For what it's worth and for the record:
Also in the brandnew linux-2.4.20-28.7 the bug has not been fixed.
Due to an oversight, Patch5040 isn't applied.
Adding a ..
to line 1090 or so and rebuilding from the SRPM will fix this.
I'll fix this for RHL9, but as RHL7/8 are now EOL, we won't be doing
further updates, sorry..
This is unacceptable! From what I read, your EOL statement says no
guarantee of support is made after 2003-12-31, that doesn't mean you
have to drop it completely, especially when you admit that your own
oversight left it out and you neglected to reply to this bug until
after your own self made EOL. You were the ones that waited until the
last second to release these updated kernels!
If you read the bug report and look at the appropriate patch then it
becomes obvious that this fix was made by RedHat on 2003-09-18! Three
kernel updates were released after that date (2.4.20-24.x, 2.4.20-27.x
& 2.4.20-28.x) but none of them included this fix.
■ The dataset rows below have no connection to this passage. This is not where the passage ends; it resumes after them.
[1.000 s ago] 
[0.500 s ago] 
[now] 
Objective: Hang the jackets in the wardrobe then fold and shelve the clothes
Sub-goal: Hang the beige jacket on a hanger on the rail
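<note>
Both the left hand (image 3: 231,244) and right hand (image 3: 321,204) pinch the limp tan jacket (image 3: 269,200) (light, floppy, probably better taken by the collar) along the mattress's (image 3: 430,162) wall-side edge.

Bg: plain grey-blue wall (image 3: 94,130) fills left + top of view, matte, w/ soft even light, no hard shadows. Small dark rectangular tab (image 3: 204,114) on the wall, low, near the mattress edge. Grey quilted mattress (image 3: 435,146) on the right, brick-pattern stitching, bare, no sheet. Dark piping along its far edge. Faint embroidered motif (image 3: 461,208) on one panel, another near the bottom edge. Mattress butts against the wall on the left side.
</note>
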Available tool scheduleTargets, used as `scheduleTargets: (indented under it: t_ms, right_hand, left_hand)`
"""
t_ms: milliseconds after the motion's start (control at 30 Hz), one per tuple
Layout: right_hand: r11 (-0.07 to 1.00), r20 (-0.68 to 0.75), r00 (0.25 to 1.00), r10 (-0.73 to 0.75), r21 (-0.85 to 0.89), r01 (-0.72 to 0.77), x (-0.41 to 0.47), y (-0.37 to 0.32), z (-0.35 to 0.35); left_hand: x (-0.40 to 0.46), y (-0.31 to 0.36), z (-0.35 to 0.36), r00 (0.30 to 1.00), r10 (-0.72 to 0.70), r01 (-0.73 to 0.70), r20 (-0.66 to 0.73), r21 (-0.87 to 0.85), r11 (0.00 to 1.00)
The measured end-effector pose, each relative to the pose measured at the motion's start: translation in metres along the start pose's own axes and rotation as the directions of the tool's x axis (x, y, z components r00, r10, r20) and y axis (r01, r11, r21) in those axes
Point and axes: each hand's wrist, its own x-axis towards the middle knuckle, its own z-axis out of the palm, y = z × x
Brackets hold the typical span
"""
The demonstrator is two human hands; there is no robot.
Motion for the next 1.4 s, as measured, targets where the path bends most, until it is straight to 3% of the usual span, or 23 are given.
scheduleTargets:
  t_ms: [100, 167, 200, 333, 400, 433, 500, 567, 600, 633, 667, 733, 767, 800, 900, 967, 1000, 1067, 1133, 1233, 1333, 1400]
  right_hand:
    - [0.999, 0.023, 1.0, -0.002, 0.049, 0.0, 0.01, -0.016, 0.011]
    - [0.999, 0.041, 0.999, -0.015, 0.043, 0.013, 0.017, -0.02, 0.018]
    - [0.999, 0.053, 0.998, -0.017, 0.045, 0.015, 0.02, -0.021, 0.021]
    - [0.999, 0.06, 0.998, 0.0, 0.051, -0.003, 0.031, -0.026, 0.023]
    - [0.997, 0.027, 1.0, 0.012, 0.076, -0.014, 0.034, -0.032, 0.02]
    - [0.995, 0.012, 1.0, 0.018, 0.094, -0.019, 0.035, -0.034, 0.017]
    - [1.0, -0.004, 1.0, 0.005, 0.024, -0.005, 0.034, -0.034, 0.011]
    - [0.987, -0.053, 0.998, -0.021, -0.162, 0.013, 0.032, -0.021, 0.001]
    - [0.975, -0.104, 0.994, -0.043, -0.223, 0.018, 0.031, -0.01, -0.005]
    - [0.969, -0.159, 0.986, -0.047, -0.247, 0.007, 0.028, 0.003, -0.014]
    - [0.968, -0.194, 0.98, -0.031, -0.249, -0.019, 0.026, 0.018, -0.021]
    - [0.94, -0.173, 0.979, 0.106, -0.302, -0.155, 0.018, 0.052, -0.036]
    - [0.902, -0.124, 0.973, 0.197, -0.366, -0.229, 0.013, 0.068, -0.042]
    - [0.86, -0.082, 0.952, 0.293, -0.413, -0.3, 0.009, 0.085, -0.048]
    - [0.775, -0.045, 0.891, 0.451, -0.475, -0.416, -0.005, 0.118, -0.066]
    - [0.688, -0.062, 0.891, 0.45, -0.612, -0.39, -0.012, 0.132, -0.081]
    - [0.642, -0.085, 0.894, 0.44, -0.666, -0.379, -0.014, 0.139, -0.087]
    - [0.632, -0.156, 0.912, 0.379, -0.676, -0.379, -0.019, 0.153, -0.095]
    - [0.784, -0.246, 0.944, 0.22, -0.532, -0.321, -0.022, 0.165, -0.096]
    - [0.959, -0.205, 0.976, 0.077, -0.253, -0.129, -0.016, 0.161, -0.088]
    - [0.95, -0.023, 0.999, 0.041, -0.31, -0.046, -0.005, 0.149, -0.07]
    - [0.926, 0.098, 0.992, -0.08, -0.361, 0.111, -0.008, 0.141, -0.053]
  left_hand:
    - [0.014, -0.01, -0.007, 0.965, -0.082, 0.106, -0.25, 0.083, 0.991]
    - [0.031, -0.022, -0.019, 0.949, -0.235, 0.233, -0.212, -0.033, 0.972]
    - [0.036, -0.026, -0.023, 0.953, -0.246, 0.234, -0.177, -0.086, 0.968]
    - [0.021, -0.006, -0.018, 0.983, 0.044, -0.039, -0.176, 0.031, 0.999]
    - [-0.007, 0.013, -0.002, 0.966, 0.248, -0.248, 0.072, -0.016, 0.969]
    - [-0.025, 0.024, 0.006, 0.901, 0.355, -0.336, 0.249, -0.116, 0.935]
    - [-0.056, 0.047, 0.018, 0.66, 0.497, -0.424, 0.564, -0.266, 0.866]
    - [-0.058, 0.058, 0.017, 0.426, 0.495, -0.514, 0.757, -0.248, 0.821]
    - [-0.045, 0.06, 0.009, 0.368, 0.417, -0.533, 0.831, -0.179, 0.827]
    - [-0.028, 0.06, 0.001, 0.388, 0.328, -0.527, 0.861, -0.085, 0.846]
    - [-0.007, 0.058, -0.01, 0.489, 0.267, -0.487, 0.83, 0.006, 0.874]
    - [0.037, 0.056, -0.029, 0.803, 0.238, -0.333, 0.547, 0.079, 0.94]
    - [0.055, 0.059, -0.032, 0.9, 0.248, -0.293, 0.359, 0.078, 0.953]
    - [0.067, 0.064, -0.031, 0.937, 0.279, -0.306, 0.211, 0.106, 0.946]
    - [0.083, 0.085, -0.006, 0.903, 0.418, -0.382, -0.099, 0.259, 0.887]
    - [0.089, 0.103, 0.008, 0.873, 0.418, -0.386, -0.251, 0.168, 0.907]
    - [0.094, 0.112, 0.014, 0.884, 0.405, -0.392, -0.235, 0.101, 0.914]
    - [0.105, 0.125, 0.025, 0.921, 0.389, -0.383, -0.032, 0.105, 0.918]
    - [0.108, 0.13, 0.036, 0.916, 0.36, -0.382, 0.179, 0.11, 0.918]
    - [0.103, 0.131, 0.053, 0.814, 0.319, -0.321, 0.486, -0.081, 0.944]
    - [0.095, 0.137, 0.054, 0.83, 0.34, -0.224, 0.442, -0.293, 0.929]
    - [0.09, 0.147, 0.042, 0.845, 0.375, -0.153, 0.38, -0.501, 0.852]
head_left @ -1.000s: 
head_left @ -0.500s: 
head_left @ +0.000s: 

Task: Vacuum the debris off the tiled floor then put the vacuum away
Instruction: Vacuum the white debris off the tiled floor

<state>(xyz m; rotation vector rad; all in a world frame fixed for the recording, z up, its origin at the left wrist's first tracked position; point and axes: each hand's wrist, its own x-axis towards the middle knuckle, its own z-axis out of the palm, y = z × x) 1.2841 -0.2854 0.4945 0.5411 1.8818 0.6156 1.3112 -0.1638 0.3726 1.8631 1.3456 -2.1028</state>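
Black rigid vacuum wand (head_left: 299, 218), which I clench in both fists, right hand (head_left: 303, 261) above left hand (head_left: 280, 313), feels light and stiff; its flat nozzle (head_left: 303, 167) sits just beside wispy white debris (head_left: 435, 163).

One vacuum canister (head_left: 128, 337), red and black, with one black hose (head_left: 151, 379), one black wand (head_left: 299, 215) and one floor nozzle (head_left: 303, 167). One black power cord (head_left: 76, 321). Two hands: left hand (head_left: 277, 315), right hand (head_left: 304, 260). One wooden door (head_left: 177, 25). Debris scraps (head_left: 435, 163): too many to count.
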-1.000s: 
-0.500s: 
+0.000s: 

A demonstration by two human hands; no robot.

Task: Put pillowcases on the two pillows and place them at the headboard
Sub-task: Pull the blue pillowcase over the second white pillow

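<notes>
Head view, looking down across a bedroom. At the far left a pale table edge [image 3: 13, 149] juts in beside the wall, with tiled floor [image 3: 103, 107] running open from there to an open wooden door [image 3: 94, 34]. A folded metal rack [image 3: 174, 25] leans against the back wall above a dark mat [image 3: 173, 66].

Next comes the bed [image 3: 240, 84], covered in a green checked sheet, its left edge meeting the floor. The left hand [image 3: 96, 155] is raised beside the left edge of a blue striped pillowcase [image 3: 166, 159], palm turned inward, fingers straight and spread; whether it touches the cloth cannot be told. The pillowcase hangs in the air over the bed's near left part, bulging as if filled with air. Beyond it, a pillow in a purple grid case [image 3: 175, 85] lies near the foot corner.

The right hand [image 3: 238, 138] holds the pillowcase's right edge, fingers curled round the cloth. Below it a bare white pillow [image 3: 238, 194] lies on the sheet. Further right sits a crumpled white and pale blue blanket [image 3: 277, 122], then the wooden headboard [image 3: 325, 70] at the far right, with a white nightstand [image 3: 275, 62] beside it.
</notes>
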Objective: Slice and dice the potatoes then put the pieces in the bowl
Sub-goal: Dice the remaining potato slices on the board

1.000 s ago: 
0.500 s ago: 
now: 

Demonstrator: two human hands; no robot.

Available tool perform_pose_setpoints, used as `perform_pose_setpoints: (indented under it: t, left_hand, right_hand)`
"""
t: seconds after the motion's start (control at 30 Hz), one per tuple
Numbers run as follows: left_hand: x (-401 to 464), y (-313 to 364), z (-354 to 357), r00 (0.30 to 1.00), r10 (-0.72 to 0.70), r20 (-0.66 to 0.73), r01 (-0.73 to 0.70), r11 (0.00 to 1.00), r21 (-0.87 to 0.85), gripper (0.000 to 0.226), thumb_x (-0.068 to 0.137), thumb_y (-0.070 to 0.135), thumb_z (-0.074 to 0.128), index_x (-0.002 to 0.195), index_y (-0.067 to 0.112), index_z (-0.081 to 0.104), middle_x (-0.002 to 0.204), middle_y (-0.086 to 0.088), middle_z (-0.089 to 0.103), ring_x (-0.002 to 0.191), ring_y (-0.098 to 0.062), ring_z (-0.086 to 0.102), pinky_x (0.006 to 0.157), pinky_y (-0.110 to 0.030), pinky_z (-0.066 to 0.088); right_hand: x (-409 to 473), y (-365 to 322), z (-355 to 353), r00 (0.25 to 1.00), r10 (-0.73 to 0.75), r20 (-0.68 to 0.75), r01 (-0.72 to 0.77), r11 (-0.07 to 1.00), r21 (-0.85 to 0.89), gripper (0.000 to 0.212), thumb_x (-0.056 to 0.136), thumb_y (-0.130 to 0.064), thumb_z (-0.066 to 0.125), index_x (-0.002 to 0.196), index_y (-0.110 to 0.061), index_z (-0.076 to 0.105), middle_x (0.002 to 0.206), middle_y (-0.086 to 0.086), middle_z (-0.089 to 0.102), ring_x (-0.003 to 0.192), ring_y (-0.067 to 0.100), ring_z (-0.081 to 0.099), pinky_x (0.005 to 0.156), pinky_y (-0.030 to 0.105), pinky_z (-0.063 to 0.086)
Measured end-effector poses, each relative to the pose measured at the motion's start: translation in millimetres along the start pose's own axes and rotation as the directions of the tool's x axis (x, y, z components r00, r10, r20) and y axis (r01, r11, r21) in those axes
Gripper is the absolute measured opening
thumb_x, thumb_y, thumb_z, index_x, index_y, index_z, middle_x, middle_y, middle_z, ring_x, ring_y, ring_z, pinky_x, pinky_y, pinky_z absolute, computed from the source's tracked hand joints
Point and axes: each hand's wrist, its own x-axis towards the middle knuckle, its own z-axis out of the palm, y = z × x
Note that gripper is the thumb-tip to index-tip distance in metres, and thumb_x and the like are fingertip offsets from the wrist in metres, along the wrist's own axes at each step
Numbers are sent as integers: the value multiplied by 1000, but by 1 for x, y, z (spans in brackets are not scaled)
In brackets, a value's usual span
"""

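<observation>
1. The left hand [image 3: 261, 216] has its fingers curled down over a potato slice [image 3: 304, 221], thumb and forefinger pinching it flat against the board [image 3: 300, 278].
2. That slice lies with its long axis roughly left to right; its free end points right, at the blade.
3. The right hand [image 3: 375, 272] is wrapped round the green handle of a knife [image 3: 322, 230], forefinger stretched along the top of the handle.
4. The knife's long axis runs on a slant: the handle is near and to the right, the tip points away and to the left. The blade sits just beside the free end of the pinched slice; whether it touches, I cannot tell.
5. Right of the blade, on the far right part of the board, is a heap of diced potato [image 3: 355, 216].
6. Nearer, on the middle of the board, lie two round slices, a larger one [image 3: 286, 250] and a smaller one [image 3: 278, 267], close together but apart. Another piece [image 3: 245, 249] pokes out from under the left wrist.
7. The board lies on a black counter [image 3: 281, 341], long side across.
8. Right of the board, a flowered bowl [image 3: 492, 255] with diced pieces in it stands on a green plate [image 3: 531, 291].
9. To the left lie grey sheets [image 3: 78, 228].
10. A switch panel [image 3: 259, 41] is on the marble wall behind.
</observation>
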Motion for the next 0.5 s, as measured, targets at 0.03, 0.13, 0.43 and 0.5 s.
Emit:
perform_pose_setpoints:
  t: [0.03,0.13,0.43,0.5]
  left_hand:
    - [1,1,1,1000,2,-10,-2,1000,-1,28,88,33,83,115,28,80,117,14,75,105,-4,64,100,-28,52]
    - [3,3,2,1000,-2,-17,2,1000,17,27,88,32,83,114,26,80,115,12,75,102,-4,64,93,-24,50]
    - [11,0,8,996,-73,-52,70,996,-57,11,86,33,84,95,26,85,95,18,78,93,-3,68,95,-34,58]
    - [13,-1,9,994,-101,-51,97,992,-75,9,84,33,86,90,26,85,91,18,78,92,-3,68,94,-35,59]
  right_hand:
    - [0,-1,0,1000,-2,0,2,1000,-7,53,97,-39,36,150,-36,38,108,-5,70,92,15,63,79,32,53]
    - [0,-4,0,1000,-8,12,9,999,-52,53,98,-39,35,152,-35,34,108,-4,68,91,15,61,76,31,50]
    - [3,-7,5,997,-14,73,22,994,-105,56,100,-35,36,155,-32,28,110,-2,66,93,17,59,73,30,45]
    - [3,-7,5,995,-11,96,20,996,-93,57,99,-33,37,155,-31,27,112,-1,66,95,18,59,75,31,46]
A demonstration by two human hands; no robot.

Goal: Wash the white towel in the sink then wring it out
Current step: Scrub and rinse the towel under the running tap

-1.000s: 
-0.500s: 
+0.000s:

Also, several
followups were made to this bug report recently, including a RH
employee (You - Dave Jones) in mid-December claiming this fix would be
in the next kernel. Then after that kernel was released a few people
immediately followed up several days before the EOL saying this patch
was left out and you even release yet another kernel and left it out
Patch5040 will need more than a corresponding addition to the spec
file, because it doesn't apply unmodified.
Looks a bit like the ip_conntrack fix was appended to Patch 5040 which
is out-of-date or even obsolete. All the other diffs in it are from
2001 (the conntrack fix is at the bottom):
$ grep '+++' linux-2.4.1-netfilter-addons.patch
+++ linux/Documentation/Configure.help Mon Nov 5 21:42:00 2001
+++ linux/include/linux/netfilter_ipv4/ip_conntrack.h Fri Jun 1
+++ linux/include/linux/netfilter_ipv4/ip_conntrack_irc.h Sat
Apr 21 16:39:09 2001
+++ linux/include/linux/netfilter_ipv4/ip_nat_irc.h Sat Apr 21
+++ linux/net/ipv4/netfilter/Config.in Sat Apr 21 16:39:10 2001
+++ linux/net/ipv4/netfilter/Makefile Thu Apr 26 12:36:56 2001
+++ linux/net/ipv4/netfilter/ip_conntrack_ftp.c Sat Sep 29 10:40:34 2001
+++ linux/net/ipv4/netfilter/ip_conntrack_irc.c Sun Apr 22 13:10:48 2001
+++ linux/net/ipv4/netfilter/ip_nat_ftp.c Sat Sep 29 10:40:34 2001
+++ linux/net/ipv4/netfilter/ip_nat_irc.c Sun Apr 22 13:10:47 2001
2003-09-18 18:35:52.000000000 +0100
Delete all the hunks apart from the final one touching
the bottom patch is kinda munged.
Attached is a fixed one.
Created attachment 96775 [details]
patch corrects munging in patch 5040
Those are the kernels built on 7.3 - I only built i686 and athlon.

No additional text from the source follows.